Je longe Washington Square, les mains dans mes poches, et le nez dans mon écharpe. En ce début janvier 1964, l'hiver règne en maître sur Manhattan. Et depuis une semaine, après mes cours, je traverse les rues pour rejoindre le local de Johnny. Une semaine que le bail a été signé. Une semaine à nettoyer et dépoussiérer. La devanture ne paye pas encore de mine, songe-je en débouchant enfin face au Father demo square, mais dès qu'il fera un peu meilleur, Johnny se chargera de la repeindre.
Je traverse et pousse la porte d'entrée. Si la façade fait encore négligée, l'intérieur, lui, a des allures de chantier désordonné. Des poteaux isolés alignés en rang préfigurent les futures cloisons, des bancs et des casiers s'empilent dans un coin ; et plusieurs barres patientent à terre d'être fixées aux murs. Le sol, quant à lui, attend de retrouver une nouvelle jeunesse et les miroirs semblent flambants neufs.
- Hey, Bébé !
Je pivote vers l'escalier en colimaçon.
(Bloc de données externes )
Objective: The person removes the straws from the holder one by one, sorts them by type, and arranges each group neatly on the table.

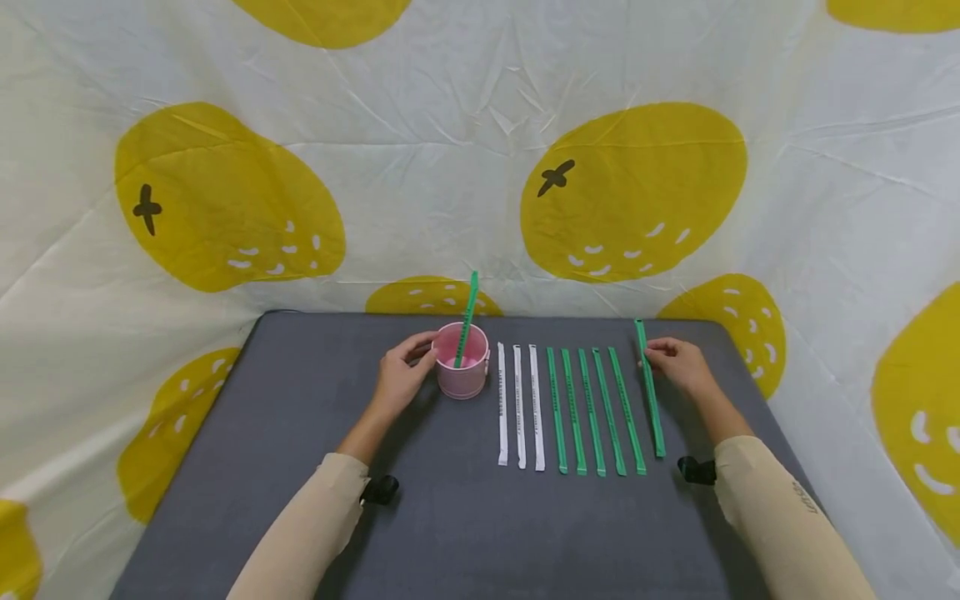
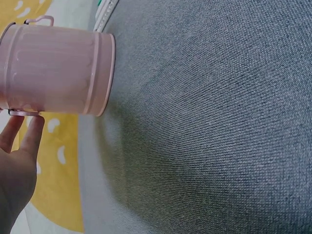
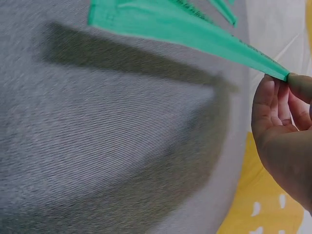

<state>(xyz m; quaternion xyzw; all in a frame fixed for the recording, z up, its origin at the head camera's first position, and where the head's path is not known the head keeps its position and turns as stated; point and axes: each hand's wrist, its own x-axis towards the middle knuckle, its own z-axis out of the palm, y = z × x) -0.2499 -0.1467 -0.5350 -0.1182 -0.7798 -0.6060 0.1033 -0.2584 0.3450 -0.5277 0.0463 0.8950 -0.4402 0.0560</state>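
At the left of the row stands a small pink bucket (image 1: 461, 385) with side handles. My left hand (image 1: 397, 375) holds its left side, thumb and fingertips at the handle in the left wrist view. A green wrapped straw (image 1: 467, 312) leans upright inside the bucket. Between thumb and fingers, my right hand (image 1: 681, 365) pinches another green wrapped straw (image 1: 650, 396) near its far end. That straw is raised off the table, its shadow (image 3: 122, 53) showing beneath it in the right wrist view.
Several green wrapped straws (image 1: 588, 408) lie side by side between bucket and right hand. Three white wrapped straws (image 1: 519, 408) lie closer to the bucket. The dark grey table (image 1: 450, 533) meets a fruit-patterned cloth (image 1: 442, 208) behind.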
La jeune femme qui m'a apostrophée achève de le descendre. Grande, fine, un maintien de princesse, la démarche gracieuse, Penny Johnson, l'amie de toujours de mon homme et sa partenaire de danse, me sourit et s'avance pour me prendre les mains. Elle et Billy Kostecki sont arrivés il y a une dizaine de jours, à l'invitation motivée de Johnny, qui les a convaincus de délaisser les flancs de l'océan où ils travaillaient, elle comme danseuse et lui comme musicien. John leur a trouvé un logement décent non loin d'ici, grâce à quelques relations de travail.
- Tu tombes bien, me dit-elle. Les garçons sont là-haut et j'aurais bien besoin d'un renfort féminin pour leur faire comprendre comment on aménage une pièce !
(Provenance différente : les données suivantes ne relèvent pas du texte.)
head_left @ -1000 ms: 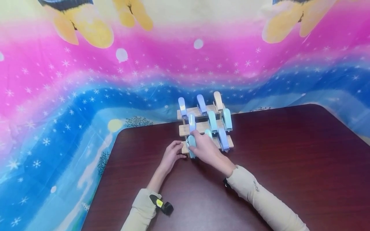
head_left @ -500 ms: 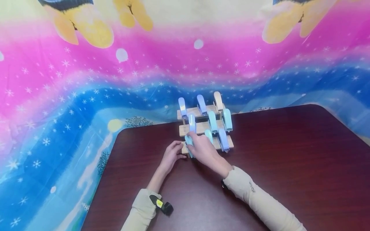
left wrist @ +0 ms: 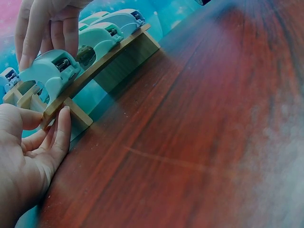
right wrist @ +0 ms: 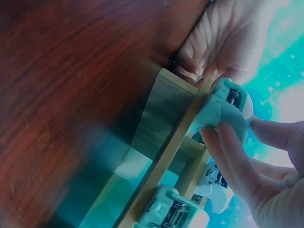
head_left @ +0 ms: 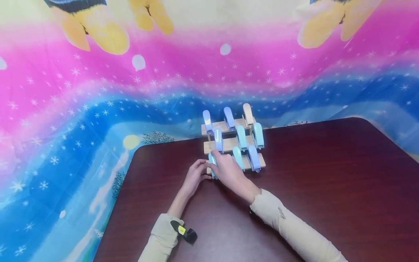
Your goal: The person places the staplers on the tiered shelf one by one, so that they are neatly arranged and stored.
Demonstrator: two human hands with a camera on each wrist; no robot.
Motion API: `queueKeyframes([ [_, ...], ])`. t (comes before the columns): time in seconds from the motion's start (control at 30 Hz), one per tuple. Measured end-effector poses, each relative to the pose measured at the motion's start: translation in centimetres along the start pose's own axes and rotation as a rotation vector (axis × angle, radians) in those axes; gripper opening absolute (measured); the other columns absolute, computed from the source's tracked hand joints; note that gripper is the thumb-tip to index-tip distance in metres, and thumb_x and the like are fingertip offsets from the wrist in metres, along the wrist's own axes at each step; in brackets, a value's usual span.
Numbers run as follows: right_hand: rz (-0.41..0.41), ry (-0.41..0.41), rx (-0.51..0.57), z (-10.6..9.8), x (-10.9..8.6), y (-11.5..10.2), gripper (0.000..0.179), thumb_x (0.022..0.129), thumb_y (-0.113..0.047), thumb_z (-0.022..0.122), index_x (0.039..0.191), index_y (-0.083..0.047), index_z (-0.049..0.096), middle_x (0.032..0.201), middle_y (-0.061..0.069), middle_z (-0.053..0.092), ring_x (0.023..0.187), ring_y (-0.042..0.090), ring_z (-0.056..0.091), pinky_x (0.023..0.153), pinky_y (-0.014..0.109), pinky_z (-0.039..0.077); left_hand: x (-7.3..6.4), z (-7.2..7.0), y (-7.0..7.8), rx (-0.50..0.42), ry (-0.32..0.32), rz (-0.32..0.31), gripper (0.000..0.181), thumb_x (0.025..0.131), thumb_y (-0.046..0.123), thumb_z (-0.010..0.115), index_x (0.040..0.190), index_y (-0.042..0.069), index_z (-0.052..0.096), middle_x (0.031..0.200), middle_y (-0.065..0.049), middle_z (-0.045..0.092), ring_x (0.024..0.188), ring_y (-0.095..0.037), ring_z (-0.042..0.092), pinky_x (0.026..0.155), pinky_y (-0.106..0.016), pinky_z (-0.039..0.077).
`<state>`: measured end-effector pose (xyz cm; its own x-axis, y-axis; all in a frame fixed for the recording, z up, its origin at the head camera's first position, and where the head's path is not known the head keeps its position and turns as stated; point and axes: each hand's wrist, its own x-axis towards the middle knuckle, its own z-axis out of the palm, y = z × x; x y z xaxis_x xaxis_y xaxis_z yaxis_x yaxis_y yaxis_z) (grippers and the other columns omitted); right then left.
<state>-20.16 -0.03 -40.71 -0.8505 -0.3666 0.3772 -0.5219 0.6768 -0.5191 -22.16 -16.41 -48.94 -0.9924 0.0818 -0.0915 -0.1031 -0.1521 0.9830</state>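
A mint-green stapler (head_left: 212,159) sits at the left end of the lowest shelf of a three-tier wooden rack (head_left: 230,145). My right hand (head_left: 230,174) holds it from above; the right wrist view shows thumb and fingers pinching the sides of this stapler (right wrist: 228,116). At the same end of the rack, my left hand (head_left: 195,177) grips the shelf's corner. Seen from the left wrist, the thumb of that hand (left wrist: 28,156) is on the shelf end and the fingers reach beneath it. The stapler's far side is partly hidden by my right hand.
Along the lowest shelf stand another mint stapler (head_left: 238,156) and a lilac stapler (head_left: 253,157). Several more staplers fill the upper two shelves, including a cream one (head_left: 247,113). The rack stands near the back of a dark red wooden table (head_left: 311,182), before a patterned cloth (head_left: 183,65).
My right hand has shifted slightly left with the mint stapler, toward the shelf's end, uncovering more of the neighbouring mint stapler. My left hand has stayed at the rack's corner.
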Motion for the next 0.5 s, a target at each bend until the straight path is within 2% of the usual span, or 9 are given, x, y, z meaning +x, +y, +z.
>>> queueKeyframes([
  [0.17, -0.066, 0.029, -0.059, -0.7, -0.8, 0.5, 0.032, 0.094, -0.01, 0.078, 0.119, 0.002, 0.063, 0.07, 0.004, 0.061, 0.06, 0.016, 0.062, 0.056, 0.026, 0.056, 0.1, 0.4, -0.3, 0.012, -0.009, -0.001, 0.022, 0.106, 0.013, 0.054, 0.119, -0.005, 0.06, 0.109, -0.009, 0.06, 0.084, -0.014, 0.064, 0.071, -0.029, 0.062],
  [0.33, -0.237, 0.159, -0.059, -3.0, -1.4, 1.8, 0.021, 0.093, -0.008, 0.077, 0.11, 0.003, 0.07, 0.08, 0.009, 0.072, 0.063, 0.018, 0.066, 0.058, 0.028, 0.059, 0.3, 0.6, 0.0, 0.055, -0.013, -0.001, 0.027, 0.106, 0.013, 0.054, 0.123, -0.007, 0.058, 0.111, -0.011, 0.059, 0.086, -0.016, 0.064, 0.073, -0.031, 0.063],
  [0.43, -0.316, 0.27, -0.049, -5.3, -1.5, 3.4, 0.015, 0.093, -0.006, 0.076, 0.105, 0.003, 0.072, 0.084, 0.013, 0.074, 0.062, 0.02, 0.066, 0.057, 0.029, 0.059, 0.2, 0.3, 0.7, 0.152, 0.028, 0.024, 0.029, 0.107, 0.013, 0.053, 0.127, -0.008, 0.057, 0.112, -0.016, 0.062, 0.085, -0.018, 0.064, 0.073, -0.033, 0.063],
  [0.5, -0.313, 0.328, -0.045, -6.9, -1.5, 4.9, 0.016, 0.093, -0.004, 0.075, 0.105, 0.006, 0.072, 0.086, 0.016, 0.074, 0.063, 0.021, 0.067, 0.056, 0.031, 0.059, 0.1, -0.1, 1.4, 0.256, 0.076, 0.055, 0.03, 0.107, 0.013, 0.053, 0.129, -0.006, 0.057, 0.114, -0.02, 0.064, 0.086, -0.022, 0.066, 0.074, -0.036, 0.064],
])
Elle s'agenouille devant une caisse à outils, tandis que je me débarrasse de mes gants, manteau, sac et écharpe.
- J'ai ce qu'il faut ! s'exclame-t-elle en brandissant un tournevis. Tu es prête à affronter les mâles ?
J'acquiesce en souriant et grimpe à sa suite les marches.
L'étage est aussi spacieux que le rez-de-chaussée. Fait remarquable qui lui donne tout son charme : une coursive placée contre le mur côté rue, un mètre plus bas que le niveau de l'étage, et qui offre une vue imprenable sur les salles du rez-de-chaussée, au travers d'ouvertures rondes cloisonnées de fer. Les fenêtres extérieures sont basses, longues et arrondies ; et donnent pour moitié sur l'étage et la coursive, et sur le niveau inférieur. La luminosité, particulière, confère à l'endroit une atmosphère unique.
Penny pousse la porte de la pièce immédiatement à droite de l'escalier.
- Tiens, Billy, lance-t-elle. Le tournevis.
Pour ma part, je pousse l'autre porte et pénètre lentement dans l'endroit. Son immensité, une fois de plus, me saisit. Lorsque Johnny me l'avait fait visiter, il y a six semaines de cela, déjà il m'avait impressionnée. Je m'y sens minuscule et c'est à petits pas que j'arpente la surface carrelée qui sert d'entrepôt en attendant la fin des travaux. Il y a là, en vrac, des planches pour les futures cloisons, des boites de clous, de vis, un marteau et une scie, de l'isolant, des chaises empilées...
- Salut, toi.
Je me retourne. Johnny, mon Johnny, se tient dans l'encadrement de la porte. Mon regard s'attarde sur son corps viril, ses traits déterminés, ses yeux pétillants. Il s'avance et noue ses mains dans mon dos le temps de se coller à moi. J'esquisse un sourire, me mets sur les orteils et, levant les talons, débute l'un de ces mouvements qu'il m'a enseignés. Je pivote, attrape sa main et termine le dos pressé contre lui, la tête tournée vers son visage. John sourit, et j'aime à penser que c'est une lueur de fierté qui brille dans ses yeux. Il se décale, caresse ma joue et, très tendrement, m'embrasse.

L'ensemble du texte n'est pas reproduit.